湛歆爱为难地看看齐音然,又看看湛蓝筝,“妈……姐……”
“听妈的话吧。我自己能行。”湛蓝筝努力维持着表情的平静,齐音然已经走到门口,湛歆爱点点头,带着傀儡也离去了。
临走没有忘记关上灯,关上门。
湛蓝筝放下衣服,在黑暗中慢慢让疼痛缓解,安静地坐了好一会儿。然后她调整了一下表情,拨通了手机。
“晓白。”
凤晓白接到这个电话,可谓万分欣喜,虽然自制力甚好,但也控制不住的让声音有些颤抖,“湛蓝,你没事吧?”
“没事啊!姐姐我能有什么事儿?你也不看看我是谁!”湛蓝筝很牛气地吹道,“我回家都不用怎么解释,他们几个小时没找到我,都急着呢。我一回来就是那心肝宝贝,我老娘更是儿啊肉啊的。切!你也不想想咱是湛家老大,一把手,都得听咱的。没事儿,你回吧。就是我一激动,懒得出门了。本来我就有宅女倾向嘛。”
凤晓白一下子就放松了,“那就好,那就好,太好了。”
“好个鬼啊!”湛蓝筝笑开了嘴——扯得后背生痛,“……我……咳咳,我那缺心眼子的老弟,把你说得就跟那男性版望夫崖一样。吓得咱这小心肝现在还疼呢。没听到我都咳嗽了嘛!都怪你,我告诉你啊,回去备好了猪肝和鸡心,我得补补了。”
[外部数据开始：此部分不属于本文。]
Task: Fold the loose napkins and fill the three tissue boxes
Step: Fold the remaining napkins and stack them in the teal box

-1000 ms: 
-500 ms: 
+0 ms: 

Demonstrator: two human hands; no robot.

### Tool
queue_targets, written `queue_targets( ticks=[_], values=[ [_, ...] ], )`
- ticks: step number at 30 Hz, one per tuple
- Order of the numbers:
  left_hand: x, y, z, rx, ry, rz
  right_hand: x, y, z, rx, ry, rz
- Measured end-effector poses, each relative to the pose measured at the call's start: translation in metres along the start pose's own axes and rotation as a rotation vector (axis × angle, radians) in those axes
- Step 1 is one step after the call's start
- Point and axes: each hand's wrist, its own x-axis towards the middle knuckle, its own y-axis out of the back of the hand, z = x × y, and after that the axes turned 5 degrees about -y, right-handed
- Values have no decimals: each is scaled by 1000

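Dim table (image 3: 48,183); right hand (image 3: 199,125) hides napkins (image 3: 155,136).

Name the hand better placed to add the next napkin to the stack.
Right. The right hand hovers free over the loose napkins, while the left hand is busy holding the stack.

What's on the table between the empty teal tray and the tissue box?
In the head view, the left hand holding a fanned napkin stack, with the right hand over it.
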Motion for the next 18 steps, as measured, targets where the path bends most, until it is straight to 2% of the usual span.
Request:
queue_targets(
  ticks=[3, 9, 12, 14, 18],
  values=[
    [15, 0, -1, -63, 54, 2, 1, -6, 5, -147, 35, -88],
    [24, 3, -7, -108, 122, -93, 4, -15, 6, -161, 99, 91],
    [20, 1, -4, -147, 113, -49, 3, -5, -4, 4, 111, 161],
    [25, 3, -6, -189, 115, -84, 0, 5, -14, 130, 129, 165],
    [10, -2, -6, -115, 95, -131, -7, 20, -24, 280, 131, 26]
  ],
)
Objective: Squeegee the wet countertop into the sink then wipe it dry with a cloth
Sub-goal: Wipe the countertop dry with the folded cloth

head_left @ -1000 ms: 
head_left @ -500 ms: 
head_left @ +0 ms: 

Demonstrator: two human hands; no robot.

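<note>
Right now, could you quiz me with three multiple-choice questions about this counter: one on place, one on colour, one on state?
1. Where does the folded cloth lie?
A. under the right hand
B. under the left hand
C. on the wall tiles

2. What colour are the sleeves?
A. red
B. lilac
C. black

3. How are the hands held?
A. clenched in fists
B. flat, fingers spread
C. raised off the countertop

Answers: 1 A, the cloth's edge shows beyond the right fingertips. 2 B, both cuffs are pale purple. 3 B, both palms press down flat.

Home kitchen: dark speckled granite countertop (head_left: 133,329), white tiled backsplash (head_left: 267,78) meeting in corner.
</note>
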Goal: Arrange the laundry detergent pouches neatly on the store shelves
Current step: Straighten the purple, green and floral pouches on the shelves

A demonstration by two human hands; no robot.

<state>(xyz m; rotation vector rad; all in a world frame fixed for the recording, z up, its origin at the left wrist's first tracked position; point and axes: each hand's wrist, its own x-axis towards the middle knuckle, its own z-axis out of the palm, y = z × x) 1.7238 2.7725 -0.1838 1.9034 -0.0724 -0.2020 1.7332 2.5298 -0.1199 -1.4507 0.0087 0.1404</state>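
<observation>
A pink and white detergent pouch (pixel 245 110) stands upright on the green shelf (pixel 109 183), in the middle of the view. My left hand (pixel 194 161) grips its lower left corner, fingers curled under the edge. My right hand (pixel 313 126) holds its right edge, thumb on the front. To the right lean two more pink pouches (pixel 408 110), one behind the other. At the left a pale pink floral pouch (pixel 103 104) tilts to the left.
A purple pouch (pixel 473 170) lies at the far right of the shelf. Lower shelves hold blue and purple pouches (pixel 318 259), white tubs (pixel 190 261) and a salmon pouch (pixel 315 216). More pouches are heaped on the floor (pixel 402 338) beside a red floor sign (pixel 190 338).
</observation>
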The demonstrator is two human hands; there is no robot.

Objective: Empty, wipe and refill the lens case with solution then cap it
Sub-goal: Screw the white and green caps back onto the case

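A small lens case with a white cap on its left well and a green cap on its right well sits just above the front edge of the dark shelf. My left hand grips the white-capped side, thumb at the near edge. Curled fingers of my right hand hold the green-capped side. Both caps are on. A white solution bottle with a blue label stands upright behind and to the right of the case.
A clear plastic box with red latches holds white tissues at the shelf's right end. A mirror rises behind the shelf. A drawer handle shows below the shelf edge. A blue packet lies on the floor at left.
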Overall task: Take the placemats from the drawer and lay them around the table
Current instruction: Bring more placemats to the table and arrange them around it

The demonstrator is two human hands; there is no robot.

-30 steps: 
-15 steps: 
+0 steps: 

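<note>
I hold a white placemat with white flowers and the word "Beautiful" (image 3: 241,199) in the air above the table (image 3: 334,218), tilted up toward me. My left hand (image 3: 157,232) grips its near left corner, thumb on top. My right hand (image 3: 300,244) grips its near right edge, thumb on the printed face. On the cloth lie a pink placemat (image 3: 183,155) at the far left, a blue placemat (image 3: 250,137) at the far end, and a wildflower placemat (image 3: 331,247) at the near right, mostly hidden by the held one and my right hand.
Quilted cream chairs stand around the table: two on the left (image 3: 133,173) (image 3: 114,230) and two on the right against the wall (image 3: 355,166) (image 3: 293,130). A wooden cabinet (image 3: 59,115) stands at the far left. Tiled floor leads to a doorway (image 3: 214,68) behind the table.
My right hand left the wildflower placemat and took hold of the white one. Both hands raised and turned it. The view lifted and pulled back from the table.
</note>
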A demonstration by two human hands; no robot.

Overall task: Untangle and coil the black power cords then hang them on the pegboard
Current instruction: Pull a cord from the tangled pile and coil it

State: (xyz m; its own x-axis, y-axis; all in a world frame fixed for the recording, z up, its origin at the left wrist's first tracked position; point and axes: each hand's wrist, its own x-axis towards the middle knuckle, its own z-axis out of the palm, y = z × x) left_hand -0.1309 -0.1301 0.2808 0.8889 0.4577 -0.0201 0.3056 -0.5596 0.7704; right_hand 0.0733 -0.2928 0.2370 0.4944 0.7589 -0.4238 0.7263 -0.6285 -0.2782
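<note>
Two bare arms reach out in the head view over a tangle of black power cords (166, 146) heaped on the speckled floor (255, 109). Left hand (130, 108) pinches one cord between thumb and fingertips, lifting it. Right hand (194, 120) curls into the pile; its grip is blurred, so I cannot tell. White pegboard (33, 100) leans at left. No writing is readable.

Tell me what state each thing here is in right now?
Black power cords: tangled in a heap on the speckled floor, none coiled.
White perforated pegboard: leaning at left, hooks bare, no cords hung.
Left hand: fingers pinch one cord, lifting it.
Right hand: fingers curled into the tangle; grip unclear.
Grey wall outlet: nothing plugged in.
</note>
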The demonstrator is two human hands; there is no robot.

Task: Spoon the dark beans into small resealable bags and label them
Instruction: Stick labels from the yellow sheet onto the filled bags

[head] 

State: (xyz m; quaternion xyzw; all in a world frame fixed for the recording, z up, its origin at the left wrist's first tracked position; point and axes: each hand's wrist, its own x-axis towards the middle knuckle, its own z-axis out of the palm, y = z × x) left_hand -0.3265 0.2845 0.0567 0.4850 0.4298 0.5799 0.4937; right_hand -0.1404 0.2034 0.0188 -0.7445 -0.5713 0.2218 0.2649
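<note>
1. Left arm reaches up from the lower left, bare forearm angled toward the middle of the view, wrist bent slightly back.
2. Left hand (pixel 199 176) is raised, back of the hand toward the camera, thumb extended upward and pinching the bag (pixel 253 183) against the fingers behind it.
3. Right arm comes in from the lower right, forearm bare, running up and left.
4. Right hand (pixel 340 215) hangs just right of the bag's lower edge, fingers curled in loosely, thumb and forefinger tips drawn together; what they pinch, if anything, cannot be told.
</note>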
凤晓白听到女友如此之生龙活虎,不觉也笑了,“好好好,你想吃什么想要什么就说。”
“老姐他们都回了?”
“嗯。”
“那你也回吧。尽头右拐一直走,是公路。有不少出租车。”
“好好。我飞回去都可以。”凤晓白宠溺地笑道,“那你好好休息啊。咱俩的事儿……等你回来说。”
“好。”湛蓝筝轻下了声音,“挂了。”
她飞快地挂了电话,擦干疼出来的泪水。将药膏倒出来抹了几下,靠,上面的地方抹不到了。湛蓝筝就把瓶子盖好,丢到抽屉里去。
反正疼不死,疼死了,嗯,死都死了,还有啥好烦恼的?对吧?
想痛快了,她就很豁达地拧开了台灯——因为痛而睡不着,就随便翻看着书柜里的什物。然后她看到了相框里的一张合影——威严的爷爷湛修慈,痴呆的奶奶薄言,深沉儒雅的父亲湛明儒,精神抖擞的叔父湛明磊,还有一个是——
湛蓝筝的手指,小心翼翼地抚摸过那女子平静的,微笑的脸——安静的姑母湛明婵。
上任掌门。
早逝。
好多人都说,我长得和她很像。因为她像妈妈,我像奶奶,所以我们姑侄就很像了。
好像母女一样。
从照片上看,的确有几分相似。
所以爷爷有时候看着我,会开始出神;所以曾姨婆看着我,忽然会落泪。
“筝儿啊,你的明婵姑姑,是最爱你的啊。”曾姨婆有时候就这样说,含着泪说。
最爱我的……
湛蓝筝放下照片,她闷闷地想。
为啥我记不清了呢?
只是依稀的,想起明婵姑母,会有一种安心的感觉。
甚至有时候闭上眼睛——尤其是挨了父亲的藤条后,一个人卧在床上,静静忍受疼痛的时候,会隐隐的,很不搭调地想起这位姑母,感觉她的爱抚,将会比母亲的还要温柔,那是春风的和煦与秋风的清爽。
如果明婵姑母还活着呢?
也许我不是湛家掌门,但也许,我会很幸福。
第二卷,溺灵完。
敬请期待第三卷——裙摆。
作者有话要说:O了!溺灵结束,该开始下一卷——迷离诡异的裙摆了…………呵呵。溺灵中尚存的谜题,以后会慢慢解开的哦。
☆、楔子
——没有了双腿,裙摆是否会飘得更美?
沈珺注视着眼前这张普通的B5打印纸,上面的红色,浓到似乎要破纸而出。
她下意识地蹙眉,问道:“插在门缝上的?”
面前的小保安点点头,“您让我开门的时候,就掉下来了。”
沈珺又看了几眼,“没事,大概是小孩子的恶作剧吧。看着咱们这地方有趣,就捣乱而已。”
女招待桔子探头道:“沈姐,已经是第三次了吧?要不要报警呢?我觉得这有点威胁呢。”